During confirmation hearings in Washington this week, Trump's attorney general nominee, Sessions, spoke about consent decrees. He stopped short of flatly rejecting the Obama administration's approach of making a federal court the main tool for getting a police department to change, but he made his reservations clear.
"The consent decree itself is not necessarily a bad thing," he said. But they can potentially "undermine the respect for police officers and create an impression that the entire department is not doing their work consistent with fidelity to law and fairness. And we need to be careful before we do that."
Political appointees at the DOJ could argue for altering many of the procedures favored by Obama appointees, but career staffers could also push for continuity.
The DOJ has conducted civil rights investigations of nearly 70 police departments since 1994, when Congress authorized them. They have focused on small departments with fewer than 10 officers to much larger ones like those in Chicago and Puerto Rico, which has 18,000.
Among other cities whose police departments were recently subjected to civil rights investigations are Cleveland and Ferguson, Missouri. The Cleveland investigation was spurred partly by a 2012 incident in which police killed two unarmed black suspects by firing 137 shots into their car.

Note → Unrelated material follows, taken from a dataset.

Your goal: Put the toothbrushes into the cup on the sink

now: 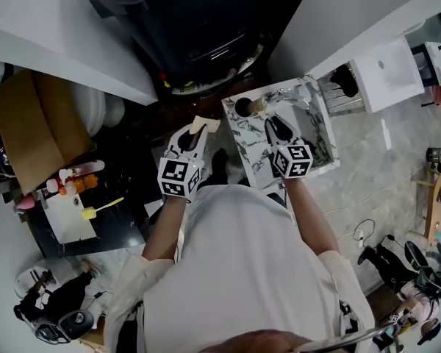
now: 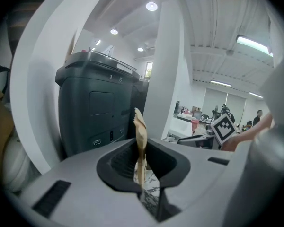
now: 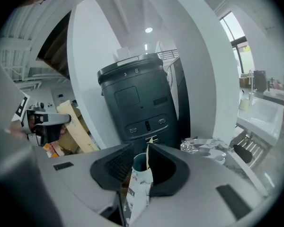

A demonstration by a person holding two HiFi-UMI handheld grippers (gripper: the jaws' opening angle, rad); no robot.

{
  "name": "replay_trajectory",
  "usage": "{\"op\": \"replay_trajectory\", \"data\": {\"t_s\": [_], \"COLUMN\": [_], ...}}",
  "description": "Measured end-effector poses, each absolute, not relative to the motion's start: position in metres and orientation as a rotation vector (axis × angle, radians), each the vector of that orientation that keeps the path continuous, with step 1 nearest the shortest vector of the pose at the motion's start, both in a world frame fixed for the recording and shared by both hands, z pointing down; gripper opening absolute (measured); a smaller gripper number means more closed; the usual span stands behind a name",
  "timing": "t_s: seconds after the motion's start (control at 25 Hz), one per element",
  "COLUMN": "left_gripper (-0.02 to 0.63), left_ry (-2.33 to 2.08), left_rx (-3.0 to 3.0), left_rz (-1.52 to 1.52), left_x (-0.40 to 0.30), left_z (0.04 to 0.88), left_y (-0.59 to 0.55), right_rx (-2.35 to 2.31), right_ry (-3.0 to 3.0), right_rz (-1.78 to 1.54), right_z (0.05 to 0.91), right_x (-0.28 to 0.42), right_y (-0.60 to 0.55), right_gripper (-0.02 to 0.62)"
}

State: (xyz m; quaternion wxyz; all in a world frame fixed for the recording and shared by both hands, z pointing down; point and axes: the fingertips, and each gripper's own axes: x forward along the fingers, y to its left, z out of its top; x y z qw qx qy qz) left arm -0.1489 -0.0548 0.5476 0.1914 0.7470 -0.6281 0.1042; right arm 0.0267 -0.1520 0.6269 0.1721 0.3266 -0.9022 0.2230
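Over at the marble surface (image 1: 317, 151), a person (image 1: 242, 271) in a white top is standing and holding a gripper out in each hand. The left gripper (image 1: 194, 135) is hanging just left of the surface, and its jaws are closing narrowly on a beige toothbrush (image 1: 203, 125). In the left gripper view the toothbrush (image 2: 140, 131) is standing upright in the left gripper (image 2: 141, 156), its top poking above the jaws. The right gripper (image 1: 273, 126) is hovering over the surface, pointing toward the cup (image 1: 244, 107) that is sitting near the far left corner. In the right gripper view its jaws are standing partly apart and gripping nothing. The marble-patterned cup (image 3: 138, 183) is showing in the gap of the right gripper (image 3: 137, 163), and I cannot tell whether a pad is brushing it. A second toothbrush (image 1: 261, 104) is already leaning out of the cup. Some shiny crumpled wrapping (image 1: 303, 94) is lying at the surface's far right corner. Behind everything, a dark machine (image 1: 198, 20) is standing between white panels.
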Motion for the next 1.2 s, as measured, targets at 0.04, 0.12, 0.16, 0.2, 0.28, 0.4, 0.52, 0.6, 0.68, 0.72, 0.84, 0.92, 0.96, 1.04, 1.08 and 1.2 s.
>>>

The Ferguson investigation was spurred by the 2014 killing of an unarmed black teenager, Michael Brown, by a white police officer. The DOJ report on Ferguson was scathing, finding that police and the municipal court system generated city revenue through fines of African-Americans, among other abuses. Six months of talks led to a settlement, but the Ferguson City Council initially rejected it, citing its cost. After receiving assurances the costs would be a more manageable $2.3 million over three years, the council approved the deal.